Detenuti pestati nel carcere di Foggia, Bernardini: «Situazione tra le peggiori d’Italia»

È stata calendarizzata la proposta di legge di “Nessuno tocchi Caino”, firmata con il collega parlamentare Roberto Giachetti, sul sovraffollamento delle carceri italiane. La discussione dovrebbe arrivare in aula ad aprile e trovare un percorso abbastanza rapido, visto che maggioranza e opposizione si dimostrano sensibili all’argomento, ma Rita Bernardini, presidente dell’associazione, resta cauta «vediamo cosa succederà, ma spero che si possa continuare a mantenere un clima collaborativo da parte di tutti».

Cosa pensa del pestaggio nel carcere di Foggia?

«Non conosco i termini della questione, ma posso dire che il carcere di Foggia, tra tutti quelli che ho visitato, è con Trapani e Poggioreale, tra i peggiori d’Italia per sovraffollamento e mancanza di personale e dove i casi di recidiva sono altissimi».

Ma “Nessuno tocchi Caino” ha ricevuto segnalazioni di maltrattamenti nel carcere di Foggia?

«Nella mia ultima visita, pur riscontrando una situazione drammatica, nessuno ha segnalato pestaggi o maltrattamenti. D’altronde sono episodi che, sia pure sporadici e casuali, succedono in tutta Italia. Ora senza mettere a processo gli agenti e fare sentenze, l’episodio foggiano resta grave, ma bisogna fare anche altro per superare la crisi del sistema carcerario italiano».
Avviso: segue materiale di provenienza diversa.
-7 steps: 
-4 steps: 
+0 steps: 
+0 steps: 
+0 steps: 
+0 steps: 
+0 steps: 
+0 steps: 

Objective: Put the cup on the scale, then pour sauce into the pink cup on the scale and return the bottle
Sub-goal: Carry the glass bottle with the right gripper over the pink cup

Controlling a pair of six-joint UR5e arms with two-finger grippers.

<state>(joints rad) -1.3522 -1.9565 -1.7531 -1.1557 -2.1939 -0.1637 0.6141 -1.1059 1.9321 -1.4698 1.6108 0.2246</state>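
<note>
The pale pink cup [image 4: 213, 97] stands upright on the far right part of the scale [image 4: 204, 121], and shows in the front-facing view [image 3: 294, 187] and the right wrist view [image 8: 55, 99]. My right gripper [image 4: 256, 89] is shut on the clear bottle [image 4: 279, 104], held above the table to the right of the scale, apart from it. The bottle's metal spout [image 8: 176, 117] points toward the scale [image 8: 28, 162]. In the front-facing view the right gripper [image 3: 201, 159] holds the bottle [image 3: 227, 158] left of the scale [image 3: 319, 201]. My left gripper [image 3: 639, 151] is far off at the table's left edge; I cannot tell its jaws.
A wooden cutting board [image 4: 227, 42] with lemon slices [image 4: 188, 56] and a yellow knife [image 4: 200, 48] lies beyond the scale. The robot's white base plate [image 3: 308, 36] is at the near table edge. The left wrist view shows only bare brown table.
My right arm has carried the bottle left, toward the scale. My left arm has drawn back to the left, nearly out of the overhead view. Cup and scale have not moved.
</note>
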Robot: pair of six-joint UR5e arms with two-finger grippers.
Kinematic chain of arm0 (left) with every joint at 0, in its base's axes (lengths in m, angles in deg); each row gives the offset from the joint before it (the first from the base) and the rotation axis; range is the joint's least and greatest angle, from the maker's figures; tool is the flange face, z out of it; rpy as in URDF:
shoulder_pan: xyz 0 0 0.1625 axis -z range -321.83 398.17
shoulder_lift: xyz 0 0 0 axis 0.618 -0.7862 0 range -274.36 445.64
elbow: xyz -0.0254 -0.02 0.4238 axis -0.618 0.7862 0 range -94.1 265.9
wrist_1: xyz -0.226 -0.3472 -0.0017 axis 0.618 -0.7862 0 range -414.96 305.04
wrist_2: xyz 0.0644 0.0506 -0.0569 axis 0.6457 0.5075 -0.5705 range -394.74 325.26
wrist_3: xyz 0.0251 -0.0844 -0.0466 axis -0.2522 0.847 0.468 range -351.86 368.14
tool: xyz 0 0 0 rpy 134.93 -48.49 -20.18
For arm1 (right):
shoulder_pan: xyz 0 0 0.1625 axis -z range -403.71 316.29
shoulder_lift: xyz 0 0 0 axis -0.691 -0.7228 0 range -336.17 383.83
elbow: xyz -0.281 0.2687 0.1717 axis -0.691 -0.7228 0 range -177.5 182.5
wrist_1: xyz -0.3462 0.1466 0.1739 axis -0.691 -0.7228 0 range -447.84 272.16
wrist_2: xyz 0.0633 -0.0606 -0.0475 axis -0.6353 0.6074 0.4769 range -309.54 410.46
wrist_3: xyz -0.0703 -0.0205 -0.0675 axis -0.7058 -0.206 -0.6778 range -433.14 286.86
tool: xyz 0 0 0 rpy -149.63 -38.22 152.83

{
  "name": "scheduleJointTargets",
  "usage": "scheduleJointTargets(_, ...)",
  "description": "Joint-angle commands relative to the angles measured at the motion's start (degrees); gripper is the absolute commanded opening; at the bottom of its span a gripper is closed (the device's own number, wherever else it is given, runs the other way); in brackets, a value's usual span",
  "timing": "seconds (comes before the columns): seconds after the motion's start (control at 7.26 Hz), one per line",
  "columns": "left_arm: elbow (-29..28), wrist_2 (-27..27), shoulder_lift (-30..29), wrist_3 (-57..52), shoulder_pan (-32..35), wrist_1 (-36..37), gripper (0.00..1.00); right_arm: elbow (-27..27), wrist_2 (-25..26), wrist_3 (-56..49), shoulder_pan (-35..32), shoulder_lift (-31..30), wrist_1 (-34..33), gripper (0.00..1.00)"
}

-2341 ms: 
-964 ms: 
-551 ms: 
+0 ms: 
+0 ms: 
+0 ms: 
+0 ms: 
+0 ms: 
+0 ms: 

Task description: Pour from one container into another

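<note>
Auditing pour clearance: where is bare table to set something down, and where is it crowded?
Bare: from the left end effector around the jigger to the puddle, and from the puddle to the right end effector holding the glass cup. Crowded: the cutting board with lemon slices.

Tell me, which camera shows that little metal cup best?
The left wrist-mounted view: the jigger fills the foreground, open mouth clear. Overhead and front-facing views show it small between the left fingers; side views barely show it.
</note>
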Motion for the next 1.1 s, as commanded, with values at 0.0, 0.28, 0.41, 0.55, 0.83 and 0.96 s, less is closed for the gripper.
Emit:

Intervenendo sul sovraffollamento?

«Non vedo alternative. Bisogna svuotare le carceri. Il sovraffollamento è la prima causa di trattamenti inumani e degradanti. Ci sono troppi detenuti e pochi agenti e tenere in una cella una persona, senza fare nulla, mi pare inutile e soprattutto costoso per le casse statali. Ci sono quasi settemila detenuti che hanno meno di un anno da scontare e, quindi, sono vicini al fine pena; tanto vale facilitare – se il loro percorso carcerario è stato esemplare – la liberazione anticipata e aiutarlo a un reinserimento più rapido nella società».

Resta la questione delle garanzie per i detenuti?

«Da sempre diciamo che le carceri italiane non accompagnano la riabilitazione dell’individuo, anzi in certi casi la peggiora e che le politiche repressive non aiutano a risolvere il problema. La gestione delle carceri resta difficile e le attività educative sono una goccia in mezzo al mare tempestoso della vita carceraria».